# Curly tail - what should I do?



## AgilityIG (Feb 8, 2009)

Vinnie has an undocked tail and I LOVE it. I don't do a pom pom (he has a rather gay tail - think more like a Bichon). I let the hair grow and just keep it neatened up once in a while. Right now the hair on his tail is anywhere from six to eight inches long. A toy would look cute with 2-4 inches of hair. 

Post a picture of him!!


----------



## FunkyPuppy (Jan 27, 2011)

Definitely post some pics! Around here, most undocked toys have straight, scraggly hair on their tails (lots of hubs and a few mills). I usually just brush out the inevitable tangles and trim the tails flag style. I've only met one or two in this state who actually had real
poodle hair on their tails!


----------



## partial2poodles (Feb 11, 2010)

Your dog would look cute in a portugese water dog clip, especially their cute tails,


----------



## AgilityIG (Feb 8, 2009)

That's one of the trims that I have done with Vinnie. I LOVE the PWD lion trim, however I did not shave his tail for the normal PWD flag. It took too long to grow that tail to shave it off. :lol: A toy would look ADORABLE in a lion trim!! Here's Vinnie in his:


----------



## zoey11 (Oct 26, 2010)

Oh my goodness!
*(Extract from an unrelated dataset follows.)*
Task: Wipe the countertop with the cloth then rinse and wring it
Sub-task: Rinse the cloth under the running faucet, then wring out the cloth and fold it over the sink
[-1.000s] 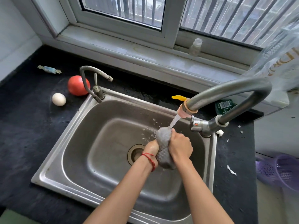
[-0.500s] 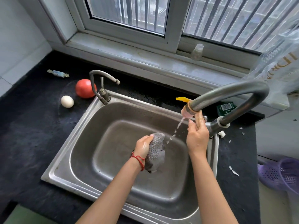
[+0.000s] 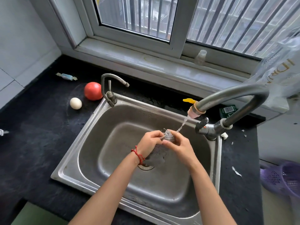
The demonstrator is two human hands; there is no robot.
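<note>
Head view, centre of frame: grey cloth (image 3: 168, 138) bunched over the sink (image 3: 90, 143), gripped by the closed fingers of both left hand (image 3: 150, 141) and right hand (image 3: 180, 146), under the thin stream from the faucet (image 3: 227, 96). Risk of splash onto the wiped counter (image 3: 32, 143) if squeezed hard under the stream. Risk of a soggy cloth if wrung with water running.
</note>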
I love the lion clip! Do you think I should wait until her coat is quite long? Like, wait a couple months?


----------



## AgilityIG (Feb 8, 2009)

I don't think you have to wait until their coat is super long. I think Vinnie's was only 1 1/2 to 2 inches long in that photo. I didn't do a traditional PWD lion trim - I kept poodle feet in front, still kept his ears shaved short and didn't shave as much on the tail. It's still just as much dog to groom - I shaved his rear each time I groomed him.


----------